Por: Álvaro E. Sánchez Solís
El poder es peor que el fentanilo, la droga de moda que convierte a los seres humanos en zombies. Parecería una declaración precipitada o exagerada, pero no es así. Esta es una columna dedicada a todos los presidentes, gobernadores, alcaldes, asambleístas, ministros y, en general, a todo político que ha sucumbido a la droga del poder y que se han dejado afectar por ello.
El proceso de generar dependencia de la droga del poder empieza como todo narcótico: como algo indefenso o, incluso, como algo que parecería positivo. Los políticos llegan al poder para trabajar por la ciudadanía, ganan las elecciones, logran capitalizar el apoyo popular y se sienten felices y eufóricos.
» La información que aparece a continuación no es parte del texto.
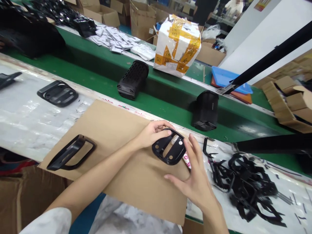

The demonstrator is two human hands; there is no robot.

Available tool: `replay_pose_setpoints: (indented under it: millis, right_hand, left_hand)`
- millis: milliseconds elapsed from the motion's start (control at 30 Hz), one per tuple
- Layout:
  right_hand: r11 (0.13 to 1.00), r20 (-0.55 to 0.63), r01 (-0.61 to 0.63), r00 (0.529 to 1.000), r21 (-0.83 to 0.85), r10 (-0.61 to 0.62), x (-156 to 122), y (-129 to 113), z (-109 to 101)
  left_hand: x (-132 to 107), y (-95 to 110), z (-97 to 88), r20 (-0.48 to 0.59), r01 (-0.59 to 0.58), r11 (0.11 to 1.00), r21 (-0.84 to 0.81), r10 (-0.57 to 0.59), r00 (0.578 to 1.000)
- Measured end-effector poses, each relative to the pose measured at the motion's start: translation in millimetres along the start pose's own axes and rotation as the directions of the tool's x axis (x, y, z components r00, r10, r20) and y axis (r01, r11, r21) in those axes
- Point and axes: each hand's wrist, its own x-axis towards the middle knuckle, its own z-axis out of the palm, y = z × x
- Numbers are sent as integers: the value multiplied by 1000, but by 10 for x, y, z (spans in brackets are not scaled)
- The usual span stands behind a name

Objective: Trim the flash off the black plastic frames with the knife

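Note:
My left hand point(158, 132) grips a black plastic bracket point(174, 149) by its upper left edge, thumb on the face and fingers behind. The bracket is rounded, with a long slot and several small round holes, and is tilted up above a brown cardboard sheet point(136, 175). Beside its right edge is my right hand point(195, 175), thumb and fingers spread apart; whether a fingertip touches the rim I cannot tell. On the sheet's left part lies a black looped frame point(73, 152). Another slotted black bracket point(58, 93) rests on the plastic-covered bench to the left.
Black plastic scraps point(253, 188) are heaped on the right. Behind the bench runs a green conveyor point(165, 97), carrying a ribbed black housing point(133, 79) and a second black housing point(206, 110). A taped white box point(177, 45) stands beyond; a black post point(268, 58) slants at right.

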Motion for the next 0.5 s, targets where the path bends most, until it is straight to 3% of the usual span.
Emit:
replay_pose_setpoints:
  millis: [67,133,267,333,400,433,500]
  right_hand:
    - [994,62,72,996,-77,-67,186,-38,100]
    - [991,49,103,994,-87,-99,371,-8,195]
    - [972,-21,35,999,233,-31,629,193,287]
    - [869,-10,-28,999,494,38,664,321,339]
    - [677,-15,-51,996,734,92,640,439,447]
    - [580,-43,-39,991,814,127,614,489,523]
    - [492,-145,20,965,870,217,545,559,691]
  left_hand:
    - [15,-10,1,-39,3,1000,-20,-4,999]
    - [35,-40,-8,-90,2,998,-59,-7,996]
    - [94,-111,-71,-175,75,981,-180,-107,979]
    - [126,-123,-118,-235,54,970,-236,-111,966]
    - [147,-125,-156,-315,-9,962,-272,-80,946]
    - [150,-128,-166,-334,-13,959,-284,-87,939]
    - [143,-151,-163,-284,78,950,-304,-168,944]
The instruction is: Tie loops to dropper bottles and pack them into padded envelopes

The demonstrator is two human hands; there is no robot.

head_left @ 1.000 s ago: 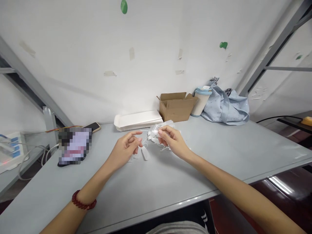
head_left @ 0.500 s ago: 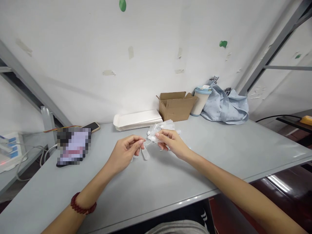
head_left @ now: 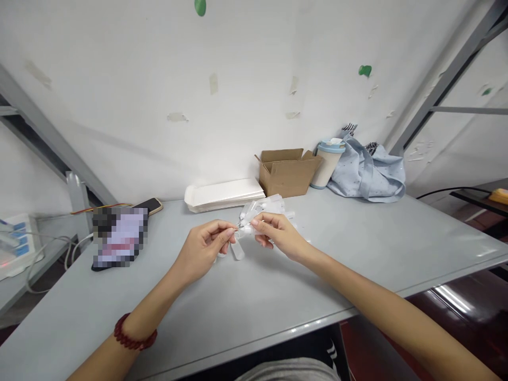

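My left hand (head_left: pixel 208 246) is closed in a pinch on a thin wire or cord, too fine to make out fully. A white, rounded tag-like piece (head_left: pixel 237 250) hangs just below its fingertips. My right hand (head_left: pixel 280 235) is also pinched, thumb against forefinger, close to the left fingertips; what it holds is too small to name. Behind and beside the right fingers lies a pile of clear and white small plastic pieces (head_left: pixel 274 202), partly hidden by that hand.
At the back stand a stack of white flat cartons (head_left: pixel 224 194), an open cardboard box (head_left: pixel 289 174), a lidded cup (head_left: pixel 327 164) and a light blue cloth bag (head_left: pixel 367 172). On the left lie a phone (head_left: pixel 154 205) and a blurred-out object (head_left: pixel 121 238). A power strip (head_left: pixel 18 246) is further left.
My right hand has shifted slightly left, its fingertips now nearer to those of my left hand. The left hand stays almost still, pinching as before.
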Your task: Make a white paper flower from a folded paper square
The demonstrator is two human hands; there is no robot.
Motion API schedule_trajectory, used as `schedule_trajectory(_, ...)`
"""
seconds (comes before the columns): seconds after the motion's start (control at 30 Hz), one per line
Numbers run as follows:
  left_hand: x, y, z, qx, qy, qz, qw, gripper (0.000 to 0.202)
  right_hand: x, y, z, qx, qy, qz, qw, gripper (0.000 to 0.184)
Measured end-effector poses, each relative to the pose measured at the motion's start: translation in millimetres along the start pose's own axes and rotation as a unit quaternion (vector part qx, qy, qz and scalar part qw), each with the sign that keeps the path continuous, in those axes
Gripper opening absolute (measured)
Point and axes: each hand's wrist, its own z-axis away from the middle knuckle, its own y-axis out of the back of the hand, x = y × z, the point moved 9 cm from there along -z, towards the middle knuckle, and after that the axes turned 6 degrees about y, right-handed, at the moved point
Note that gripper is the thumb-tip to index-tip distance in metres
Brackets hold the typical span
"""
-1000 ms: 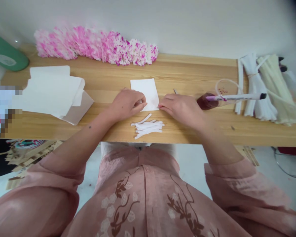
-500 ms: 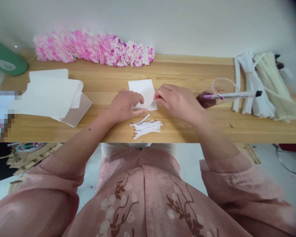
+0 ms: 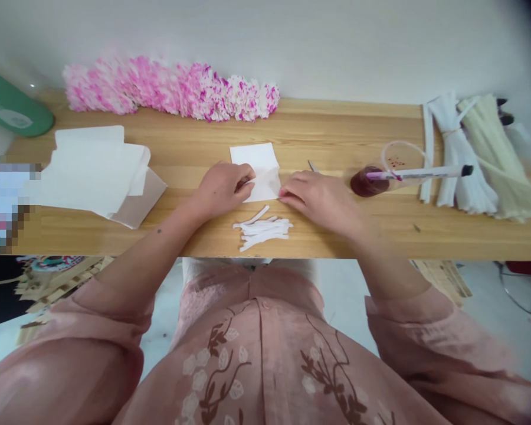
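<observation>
A small square of white paper (image 3: 257,156) lies between my hands in the middle of the table, with a slight crease across it. My left hand (image 3: 225,188) has its thumb and forefinger curled together on the paper's left side. At the lower right corner, my right hand (image 3: 318,198) pinches the paper's edge. Just in front of the paper, several short white fuzzy strips (image 3: 265,229) lie in a loose pile. The thin metal tip of a tool (image 3: 312,166) shows behind my right hand; the rest is hidden.
A pen (image 3: 433,172) lies across a cup of dark red liquid (image 3: 366,184) and a clear round lid (image 3: 405,152). Bundles of white strips (image 3: 454,153) and cream strips (image 3: 495,156) stand right. White sheets (image 3: 97,168), a green container (image 3: 15,106) and pink-white ruffled flowers (image 3: 168,88) are left and behind.
My right hand has moved slightly down to the paper's lower right corner, uncovering the tool tip. The left fingers have drawn closer together on the paper.
</observation>
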Motion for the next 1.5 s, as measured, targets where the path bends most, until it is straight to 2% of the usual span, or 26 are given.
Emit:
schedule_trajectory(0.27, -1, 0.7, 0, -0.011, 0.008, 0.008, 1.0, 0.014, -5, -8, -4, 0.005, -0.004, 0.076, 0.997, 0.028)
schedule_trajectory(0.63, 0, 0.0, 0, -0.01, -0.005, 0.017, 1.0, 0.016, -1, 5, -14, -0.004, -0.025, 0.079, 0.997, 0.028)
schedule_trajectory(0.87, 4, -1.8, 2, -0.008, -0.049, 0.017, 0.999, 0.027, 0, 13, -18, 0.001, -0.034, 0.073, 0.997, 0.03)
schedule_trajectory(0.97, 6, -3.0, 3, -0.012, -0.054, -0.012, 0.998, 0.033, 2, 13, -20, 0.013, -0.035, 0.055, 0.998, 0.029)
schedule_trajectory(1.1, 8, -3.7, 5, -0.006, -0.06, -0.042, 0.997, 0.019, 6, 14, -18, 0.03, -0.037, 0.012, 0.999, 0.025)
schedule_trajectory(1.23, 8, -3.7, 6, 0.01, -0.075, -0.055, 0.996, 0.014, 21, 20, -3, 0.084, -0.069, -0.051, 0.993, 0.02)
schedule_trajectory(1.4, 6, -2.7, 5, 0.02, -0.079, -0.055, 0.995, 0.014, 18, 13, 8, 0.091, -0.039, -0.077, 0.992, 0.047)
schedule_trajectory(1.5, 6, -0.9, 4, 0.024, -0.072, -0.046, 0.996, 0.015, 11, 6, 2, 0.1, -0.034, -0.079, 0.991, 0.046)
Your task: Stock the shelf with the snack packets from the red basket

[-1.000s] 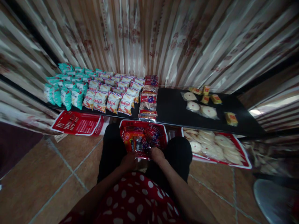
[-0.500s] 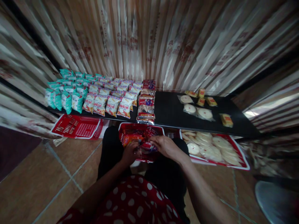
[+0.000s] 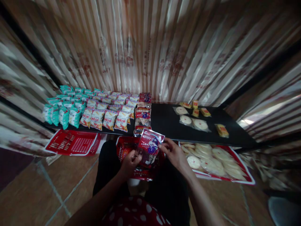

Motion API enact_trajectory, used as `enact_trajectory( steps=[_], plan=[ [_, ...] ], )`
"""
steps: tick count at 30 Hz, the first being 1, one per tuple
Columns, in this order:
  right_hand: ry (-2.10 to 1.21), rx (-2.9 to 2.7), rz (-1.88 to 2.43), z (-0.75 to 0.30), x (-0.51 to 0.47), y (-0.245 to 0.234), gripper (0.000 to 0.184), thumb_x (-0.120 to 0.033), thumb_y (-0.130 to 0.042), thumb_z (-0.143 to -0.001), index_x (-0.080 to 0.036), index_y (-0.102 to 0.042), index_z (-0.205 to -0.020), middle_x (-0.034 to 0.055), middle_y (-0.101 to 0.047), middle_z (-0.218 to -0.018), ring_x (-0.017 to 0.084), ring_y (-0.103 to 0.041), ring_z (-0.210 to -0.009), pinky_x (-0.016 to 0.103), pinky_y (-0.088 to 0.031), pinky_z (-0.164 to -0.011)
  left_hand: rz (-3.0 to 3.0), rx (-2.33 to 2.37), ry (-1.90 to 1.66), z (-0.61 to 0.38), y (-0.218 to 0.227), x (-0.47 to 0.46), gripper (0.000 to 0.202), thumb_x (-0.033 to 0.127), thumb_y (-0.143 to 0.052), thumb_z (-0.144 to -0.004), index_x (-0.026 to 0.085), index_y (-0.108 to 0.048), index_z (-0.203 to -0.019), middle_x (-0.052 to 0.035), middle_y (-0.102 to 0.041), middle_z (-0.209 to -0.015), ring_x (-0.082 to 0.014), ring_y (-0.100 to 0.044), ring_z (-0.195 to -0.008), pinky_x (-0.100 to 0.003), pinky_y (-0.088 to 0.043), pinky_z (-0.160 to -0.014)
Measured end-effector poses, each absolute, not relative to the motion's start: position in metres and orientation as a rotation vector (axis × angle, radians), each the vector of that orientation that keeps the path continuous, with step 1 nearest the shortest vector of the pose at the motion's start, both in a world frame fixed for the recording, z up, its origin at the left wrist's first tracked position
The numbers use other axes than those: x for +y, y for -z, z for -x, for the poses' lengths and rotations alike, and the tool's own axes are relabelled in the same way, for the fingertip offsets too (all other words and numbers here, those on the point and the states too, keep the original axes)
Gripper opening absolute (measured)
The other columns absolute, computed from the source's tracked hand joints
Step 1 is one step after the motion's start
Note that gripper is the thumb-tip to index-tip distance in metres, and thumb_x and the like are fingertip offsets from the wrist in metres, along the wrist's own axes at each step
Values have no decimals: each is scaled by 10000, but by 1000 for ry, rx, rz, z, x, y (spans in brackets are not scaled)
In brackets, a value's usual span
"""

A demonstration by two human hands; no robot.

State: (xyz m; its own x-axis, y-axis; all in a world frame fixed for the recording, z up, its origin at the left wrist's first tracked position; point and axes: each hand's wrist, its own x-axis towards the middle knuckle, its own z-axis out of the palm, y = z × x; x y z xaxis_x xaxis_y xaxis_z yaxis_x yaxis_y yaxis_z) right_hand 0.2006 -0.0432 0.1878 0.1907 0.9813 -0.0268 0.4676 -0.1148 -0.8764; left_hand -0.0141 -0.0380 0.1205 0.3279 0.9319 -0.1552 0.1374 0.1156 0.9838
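Observation:
Between my two hands is a red and purple snack packet, raised over the red basket at my knees. My left hand pinches the packet's lower left side. At its upper right edge, my right hand grips it between thumb and fingers. Other packets lie in the basket, largely hidden by the held one and my hands. Just beyond, a row of similar red and purple packets overlaps on the black shelf.
Left on the shelf stand teal bags and white striped snack bags. Packaged round flatbreads and small yellow packets lie to the right. Below are a red basket and a basket of flatbreads. Pleated curtain hangs behind.
The packet has come up out of the basket between my hands, its printed front now showing. My right hand has shifted to its upper edge. The view has tilted slightly upward.

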Motion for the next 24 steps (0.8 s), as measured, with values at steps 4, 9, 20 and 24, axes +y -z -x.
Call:
enact_trajectory(
  steps=[4, 9, 20, 24],
  plan=[
    [-1203, -1129, 1429, -190, -44, -184, 442, -525, -650, -708, -178, -600, -977, 39, -706, -771, 194, -656, -687, 308, -513, -654, -1211, 1024, -850, 0, -135, -30, 272, 427, -574, -772, 171, -569, -864, -20, -653, -777, -171, -609, -744, -262, -488, -674],
    [-1255, -948, 1313, -178, -37, -179, 479, -515, -703, -667, -188, -572, -991, 57, -716, -857, 205, -669, -753, 330, -518, -720, -1092, 969, -920, -14, -152, -15, 302, 408, -619, -747, 145, -569, -888, -32, -662, -789, -167, -617, -712, -262, -495, -638],
    [-1035, -1038, 1377, -186, 42, -179, 408, -515, -630, -663, -209, -532, -915, -11, -646, -652, 175, -612, -607, 275, -482, -568, -1269, 1227, -1064, -28, -158, 50, 479, 110, -530, -788, 177, -455, -1256, -67, -629, -1046, -143, -627, -887, -261, -509, -797],
    [-840, -1157, 1526, -197, 85, -174, 371, -511, -560, -702, -193, -555, -893, -34, -591, -587, 142, -551, -530, 244, -426, -513, -1426, 1358, -1104, -33, -159, 78, 501, 67, -523, -753, 173, -494, -1242, -94, -572, -1136, -165, -601, -950, -302, -515, -834]
  ],
)
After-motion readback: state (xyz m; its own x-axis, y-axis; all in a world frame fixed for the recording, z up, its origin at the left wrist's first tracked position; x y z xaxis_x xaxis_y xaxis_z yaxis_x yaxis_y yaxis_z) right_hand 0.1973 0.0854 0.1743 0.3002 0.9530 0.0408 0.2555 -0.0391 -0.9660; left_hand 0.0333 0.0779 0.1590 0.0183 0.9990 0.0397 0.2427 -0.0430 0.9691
Una vez que inician sus gestiones, se enfocan en presentar la mayor cantidad de proyectos de ley u ordenanzas (en los cargos legislativos) o de tomar decisiones que jamás se habían tomado en anteriores administraciones (en los cargos ejecutivos), con el propósito de diferenciarse y empezar bien. Pronto, la droga empieza a causar sus primeros estragos: al sentirse apoyados por la gente y poderosos, empiezan a ubicar en puestos de confianza a sus acólitos, aunque algunos fueran incapaces. También se muestran molestos o cerrados frente a los primeros cuestionamientos.
Cuando la droga alcanza su máximo nivel de efectos, los políticos silencian a su oposición, tratan de captar el mayor nivel de poder, cooptando varios puestos políticos, inclusive aquellos que no les corresponderían. En el caso de un Presidente, intentan ingresar como sea al Consejo de la Judicatura, al Consejo de Participación Ciudadana y Control Social, Contraloría, etc. Aquí, la droga ya hizo un daño irreversible en la institucionalidad. En estos puntos, además, es común que la droga ya haya alejado al político —por más populista que sea— de las necesidades ciudadanas. Están desconectados, dopados, abstraídos.
Cuando los políticos están finalizando sus gestiones, buscan cualquier medio para mantenerse vigentes y ganar una reelección o perseguir otro cargo que les permita seguir operando políticamente. El político, en esta etapa, no se diferencia del drogadicto al que se le está acabando el dinero y tiene que vender las cosas de la casa para comprar más droga. Finalmente, aquellos que no logran la reelección o mantenerse vigentes, se desquician y pierden totalmente el hilo racional, se enferman y enloquecen. Por eso, en algunos países, se les da tratamiento psicológico a los gobernantes que dejan el poder. Así es el poder, es una droga más dañina que el fentanilo.